The inclination to view Instagram story highlights discreetly arises from various motivations, such as curiosity or the desire to consume someone's content without revealing your identity or notifying them. However, it's crucial to grasp that Instagram, like most social media platforms, places a significant emphasis on safeguarding user privacy and has implemented policies to uphold it.
Here is an extensive approach on how to view Instagram story highlights while adhering to privacy norms and Instagram's policies:
1. Access Instagram: Begin by launching the Instagram application on your mobile device.
1. Search for the User: Utilize the search functionality to locate the Instagram profile of the individual whose story highlights you wish to peruse. You can perform a search using their username or full name.
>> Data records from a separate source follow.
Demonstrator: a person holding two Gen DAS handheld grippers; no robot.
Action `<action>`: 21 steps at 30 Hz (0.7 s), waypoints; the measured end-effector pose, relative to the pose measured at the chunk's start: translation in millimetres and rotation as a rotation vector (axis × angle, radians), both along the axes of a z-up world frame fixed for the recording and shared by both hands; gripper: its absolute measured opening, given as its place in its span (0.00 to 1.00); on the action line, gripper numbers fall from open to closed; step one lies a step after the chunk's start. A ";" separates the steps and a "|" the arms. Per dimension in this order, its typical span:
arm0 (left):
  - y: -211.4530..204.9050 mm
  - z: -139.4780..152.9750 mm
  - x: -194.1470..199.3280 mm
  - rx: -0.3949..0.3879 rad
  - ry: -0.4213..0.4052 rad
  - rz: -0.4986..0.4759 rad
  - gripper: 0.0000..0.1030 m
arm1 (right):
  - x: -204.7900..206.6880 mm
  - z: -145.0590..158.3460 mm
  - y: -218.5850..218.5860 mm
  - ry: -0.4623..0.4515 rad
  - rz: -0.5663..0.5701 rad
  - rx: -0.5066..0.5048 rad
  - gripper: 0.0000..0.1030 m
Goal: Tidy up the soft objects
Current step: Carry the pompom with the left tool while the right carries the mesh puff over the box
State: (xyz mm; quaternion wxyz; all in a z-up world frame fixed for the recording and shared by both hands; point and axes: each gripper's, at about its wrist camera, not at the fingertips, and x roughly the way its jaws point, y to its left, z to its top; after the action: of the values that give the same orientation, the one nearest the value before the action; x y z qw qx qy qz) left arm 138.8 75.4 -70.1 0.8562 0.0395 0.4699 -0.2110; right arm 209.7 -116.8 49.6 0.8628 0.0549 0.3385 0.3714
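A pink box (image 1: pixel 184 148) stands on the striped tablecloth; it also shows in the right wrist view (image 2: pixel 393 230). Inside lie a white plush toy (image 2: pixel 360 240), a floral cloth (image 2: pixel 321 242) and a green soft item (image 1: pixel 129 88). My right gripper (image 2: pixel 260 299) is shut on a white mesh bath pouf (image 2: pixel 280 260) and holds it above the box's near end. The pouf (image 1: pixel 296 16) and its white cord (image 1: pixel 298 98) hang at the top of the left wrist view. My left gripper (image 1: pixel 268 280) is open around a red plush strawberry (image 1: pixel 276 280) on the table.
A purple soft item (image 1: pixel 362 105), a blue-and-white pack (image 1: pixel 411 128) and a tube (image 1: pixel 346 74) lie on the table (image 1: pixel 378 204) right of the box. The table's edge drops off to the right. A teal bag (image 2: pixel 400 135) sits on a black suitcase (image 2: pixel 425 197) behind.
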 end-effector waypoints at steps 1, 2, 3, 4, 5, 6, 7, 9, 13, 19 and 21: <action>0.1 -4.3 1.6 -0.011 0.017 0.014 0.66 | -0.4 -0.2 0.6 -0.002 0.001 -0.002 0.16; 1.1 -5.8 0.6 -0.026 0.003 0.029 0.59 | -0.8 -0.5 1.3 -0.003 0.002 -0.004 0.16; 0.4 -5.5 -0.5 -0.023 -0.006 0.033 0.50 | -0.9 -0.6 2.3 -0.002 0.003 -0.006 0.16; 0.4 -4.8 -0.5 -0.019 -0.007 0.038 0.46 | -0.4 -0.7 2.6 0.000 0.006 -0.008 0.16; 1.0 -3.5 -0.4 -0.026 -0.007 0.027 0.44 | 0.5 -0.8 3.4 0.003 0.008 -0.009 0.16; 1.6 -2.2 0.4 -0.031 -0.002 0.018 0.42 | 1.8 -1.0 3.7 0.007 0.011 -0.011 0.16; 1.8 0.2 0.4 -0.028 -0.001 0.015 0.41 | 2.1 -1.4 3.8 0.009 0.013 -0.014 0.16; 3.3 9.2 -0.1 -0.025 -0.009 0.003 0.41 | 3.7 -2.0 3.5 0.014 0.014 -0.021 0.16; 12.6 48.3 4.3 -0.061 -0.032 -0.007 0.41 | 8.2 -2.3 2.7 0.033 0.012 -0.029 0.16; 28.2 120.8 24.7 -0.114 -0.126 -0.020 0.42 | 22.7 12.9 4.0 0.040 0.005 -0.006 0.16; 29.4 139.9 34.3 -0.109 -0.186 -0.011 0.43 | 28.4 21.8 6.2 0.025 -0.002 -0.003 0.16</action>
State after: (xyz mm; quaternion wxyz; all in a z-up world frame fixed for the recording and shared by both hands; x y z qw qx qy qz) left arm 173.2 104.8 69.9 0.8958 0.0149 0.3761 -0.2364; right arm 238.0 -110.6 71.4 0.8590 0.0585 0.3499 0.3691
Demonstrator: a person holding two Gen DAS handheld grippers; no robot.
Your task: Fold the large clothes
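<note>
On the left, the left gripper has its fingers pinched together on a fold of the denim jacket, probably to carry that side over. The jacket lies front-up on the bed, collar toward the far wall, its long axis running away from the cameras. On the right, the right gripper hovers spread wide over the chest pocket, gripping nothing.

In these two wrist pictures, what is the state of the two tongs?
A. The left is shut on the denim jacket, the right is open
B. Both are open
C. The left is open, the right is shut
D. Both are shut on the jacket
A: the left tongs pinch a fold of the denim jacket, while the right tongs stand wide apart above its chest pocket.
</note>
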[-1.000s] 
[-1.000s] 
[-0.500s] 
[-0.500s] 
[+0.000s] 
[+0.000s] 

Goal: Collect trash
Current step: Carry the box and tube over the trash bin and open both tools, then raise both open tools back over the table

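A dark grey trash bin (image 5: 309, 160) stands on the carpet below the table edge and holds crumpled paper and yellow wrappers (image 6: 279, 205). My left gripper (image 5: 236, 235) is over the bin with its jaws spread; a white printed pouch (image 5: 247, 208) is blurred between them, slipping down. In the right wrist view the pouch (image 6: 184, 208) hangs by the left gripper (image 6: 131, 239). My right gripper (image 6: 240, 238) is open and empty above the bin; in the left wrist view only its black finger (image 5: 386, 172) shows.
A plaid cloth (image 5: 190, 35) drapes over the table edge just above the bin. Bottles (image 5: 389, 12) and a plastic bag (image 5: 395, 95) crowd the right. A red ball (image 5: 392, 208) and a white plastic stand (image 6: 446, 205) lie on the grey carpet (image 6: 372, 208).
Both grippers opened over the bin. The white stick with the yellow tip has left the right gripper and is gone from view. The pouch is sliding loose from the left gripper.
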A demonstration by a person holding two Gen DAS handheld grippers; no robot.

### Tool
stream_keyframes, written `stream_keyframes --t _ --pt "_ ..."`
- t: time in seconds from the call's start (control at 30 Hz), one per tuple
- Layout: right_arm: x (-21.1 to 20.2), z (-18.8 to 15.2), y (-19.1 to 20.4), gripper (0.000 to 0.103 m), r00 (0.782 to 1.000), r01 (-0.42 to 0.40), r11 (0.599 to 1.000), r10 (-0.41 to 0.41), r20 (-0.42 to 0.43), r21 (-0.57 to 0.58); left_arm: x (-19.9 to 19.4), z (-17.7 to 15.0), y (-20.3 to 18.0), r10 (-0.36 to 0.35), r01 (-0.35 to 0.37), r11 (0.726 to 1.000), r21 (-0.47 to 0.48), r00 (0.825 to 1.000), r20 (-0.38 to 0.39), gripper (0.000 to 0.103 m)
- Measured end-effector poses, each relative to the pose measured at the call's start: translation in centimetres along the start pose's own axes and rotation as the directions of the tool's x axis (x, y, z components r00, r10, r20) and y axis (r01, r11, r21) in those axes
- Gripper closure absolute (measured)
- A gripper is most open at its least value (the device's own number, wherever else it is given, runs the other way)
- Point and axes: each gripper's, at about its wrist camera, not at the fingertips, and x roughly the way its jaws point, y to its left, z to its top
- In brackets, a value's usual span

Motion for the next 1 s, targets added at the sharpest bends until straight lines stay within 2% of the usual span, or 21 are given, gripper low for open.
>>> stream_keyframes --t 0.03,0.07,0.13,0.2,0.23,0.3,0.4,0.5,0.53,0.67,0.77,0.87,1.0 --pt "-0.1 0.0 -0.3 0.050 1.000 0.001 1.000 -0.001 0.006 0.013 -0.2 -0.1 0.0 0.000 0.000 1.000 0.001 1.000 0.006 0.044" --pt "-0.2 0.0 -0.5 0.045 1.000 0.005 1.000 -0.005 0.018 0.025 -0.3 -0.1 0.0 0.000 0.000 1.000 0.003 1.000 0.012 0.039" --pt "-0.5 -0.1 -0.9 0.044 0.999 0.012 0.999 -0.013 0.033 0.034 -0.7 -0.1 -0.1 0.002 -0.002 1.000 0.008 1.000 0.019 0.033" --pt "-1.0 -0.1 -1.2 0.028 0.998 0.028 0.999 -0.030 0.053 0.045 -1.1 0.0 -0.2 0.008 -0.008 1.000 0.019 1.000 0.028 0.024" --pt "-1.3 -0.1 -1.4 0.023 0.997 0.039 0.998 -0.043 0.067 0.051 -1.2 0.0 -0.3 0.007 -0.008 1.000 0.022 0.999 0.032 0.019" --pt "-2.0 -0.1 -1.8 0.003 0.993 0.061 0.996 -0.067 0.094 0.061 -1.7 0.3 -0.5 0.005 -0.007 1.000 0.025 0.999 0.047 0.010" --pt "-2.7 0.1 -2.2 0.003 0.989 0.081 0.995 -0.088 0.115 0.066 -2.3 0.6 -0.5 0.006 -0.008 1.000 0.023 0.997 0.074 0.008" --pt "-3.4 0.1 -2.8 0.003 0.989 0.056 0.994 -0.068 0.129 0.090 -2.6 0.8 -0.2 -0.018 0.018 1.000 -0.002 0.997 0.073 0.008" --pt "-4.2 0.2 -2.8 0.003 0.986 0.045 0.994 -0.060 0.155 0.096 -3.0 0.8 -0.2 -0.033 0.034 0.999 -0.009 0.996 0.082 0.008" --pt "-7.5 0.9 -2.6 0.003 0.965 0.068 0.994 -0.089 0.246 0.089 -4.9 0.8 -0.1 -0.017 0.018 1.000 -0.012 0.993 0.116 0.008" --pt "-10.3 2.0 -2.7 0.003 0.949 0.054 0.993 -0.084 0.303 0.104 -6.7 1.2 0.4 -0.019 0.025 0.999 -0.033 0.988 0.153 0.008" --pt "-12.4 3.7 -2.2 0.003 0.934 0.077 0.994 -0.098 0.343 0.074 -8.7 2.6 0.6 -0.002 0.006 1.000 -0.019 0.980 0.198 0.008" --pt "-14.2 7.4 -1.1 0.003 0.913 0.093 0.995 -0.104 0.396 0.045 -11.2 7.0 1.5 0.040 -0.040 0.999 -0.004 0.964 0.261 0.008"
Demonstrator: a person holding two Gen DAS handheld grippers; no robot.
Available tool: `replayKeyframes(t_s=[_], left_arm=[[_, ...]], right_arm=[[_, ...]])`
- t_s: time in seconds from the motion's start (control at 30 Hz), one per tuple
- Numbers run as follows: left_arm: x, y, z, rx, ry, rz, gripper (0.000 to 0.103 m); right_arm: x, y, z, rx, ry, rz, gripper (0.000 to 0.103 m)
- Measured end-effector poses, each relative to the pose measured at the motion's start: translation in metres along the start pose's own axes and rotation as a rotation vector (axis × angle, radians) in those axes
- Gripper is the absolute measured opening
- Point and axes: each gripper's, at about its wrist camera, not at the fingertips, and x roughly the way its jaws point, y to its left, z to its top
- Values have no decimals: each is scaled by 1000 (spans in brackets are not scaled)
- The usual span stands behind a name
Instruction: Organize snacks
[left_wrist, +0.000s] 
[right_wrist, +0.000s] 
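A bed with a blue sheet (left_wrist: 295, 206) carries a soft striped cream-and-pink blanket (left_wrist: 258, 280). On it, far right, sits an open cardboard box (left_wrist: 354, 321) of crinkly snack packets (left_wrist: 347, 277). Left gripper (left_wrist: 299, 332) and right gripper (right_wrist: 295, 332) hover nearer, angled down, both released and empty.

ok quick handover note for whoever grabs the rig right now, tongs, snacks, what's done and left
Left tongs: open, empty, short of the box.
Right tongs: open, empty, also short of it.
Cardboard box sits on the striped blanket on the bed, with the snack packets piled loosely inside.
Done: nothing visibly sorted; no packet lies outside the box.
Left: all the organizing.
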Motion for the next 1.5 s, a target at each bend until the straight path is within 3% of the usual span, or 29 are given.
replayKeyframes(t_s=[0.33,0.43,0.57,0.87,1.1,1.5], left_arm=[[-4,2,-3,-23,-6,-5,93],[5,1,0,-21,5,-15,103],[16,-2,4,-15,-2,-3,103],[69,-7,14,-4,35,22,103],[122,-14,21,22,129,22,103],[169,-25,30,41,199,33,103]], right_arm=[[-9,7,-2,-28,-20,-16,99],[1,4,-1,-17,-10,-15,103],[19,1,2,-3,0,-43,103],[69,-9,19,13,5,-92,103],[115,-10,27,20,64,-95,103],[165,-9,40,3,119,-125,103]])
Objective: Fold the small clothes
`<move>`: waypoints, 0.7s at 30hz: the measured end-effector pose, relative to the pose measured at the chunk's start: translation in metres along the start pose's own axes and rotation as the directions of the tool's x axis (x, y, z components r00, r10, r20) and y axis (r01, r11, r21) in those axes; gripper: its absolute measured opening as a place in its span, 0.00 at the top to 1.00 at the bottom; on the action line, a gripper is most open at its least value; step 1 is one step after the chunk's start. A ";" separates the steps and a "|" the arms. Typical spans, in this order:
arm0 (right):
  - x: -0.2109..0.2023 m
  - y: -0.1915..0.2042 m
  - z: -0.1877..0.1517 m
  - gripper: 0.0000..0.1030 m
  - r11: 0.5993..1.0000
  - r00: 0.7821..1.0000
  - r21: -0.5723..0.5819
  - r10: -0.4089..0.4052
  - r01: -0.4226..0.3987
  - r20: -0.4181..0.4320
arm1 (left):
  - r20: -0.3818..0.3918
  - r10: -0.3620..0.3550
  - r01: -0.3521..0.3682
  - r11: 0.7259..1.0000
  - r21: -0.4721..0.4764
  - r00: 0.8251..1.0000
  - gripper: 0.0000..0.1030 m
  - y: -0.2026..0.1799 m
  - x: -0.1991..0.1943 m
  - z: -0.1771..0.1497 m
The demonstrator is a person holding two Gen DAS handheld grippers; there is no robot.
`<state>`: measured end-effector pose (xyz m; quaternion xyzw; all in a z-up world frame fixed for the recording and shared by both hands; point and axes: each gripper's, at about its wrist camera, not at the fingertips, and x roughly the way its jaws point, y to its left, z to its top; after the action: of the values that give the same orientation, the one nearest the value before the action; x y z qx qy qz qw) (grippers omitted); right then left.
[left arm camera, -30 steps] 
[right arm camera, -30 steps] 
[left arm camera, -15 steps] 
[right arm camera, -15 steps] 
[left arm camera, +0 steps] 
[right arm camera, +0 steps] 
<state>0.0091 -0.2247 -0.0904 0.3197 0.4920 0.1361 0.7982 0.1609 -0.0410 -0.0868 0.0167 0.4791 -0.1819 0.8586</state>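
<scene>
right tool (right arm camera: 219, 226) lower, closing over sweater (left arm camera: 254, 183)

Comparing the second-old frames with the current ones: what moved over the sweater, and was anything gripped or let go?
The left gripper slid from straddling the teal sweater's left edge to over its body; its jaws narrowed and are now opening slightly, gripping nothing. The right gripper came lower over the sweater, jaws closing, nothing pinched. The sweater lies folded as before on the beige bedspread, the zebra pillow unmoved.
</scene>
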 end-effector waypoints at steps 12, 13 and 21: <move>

To view Instagram highlights, you can view from the page of the dj downloader website.
2. Visit the Profile: After locating the user's profile, tap on their profile picture or username to access their profile page.
3. Access Highlights: Provided that the user has assembled story highlights, you will observe circular icons featuring their profile picture and titles or categories, positioned above their regular posts. Typically, these icons are located beneath their bio section.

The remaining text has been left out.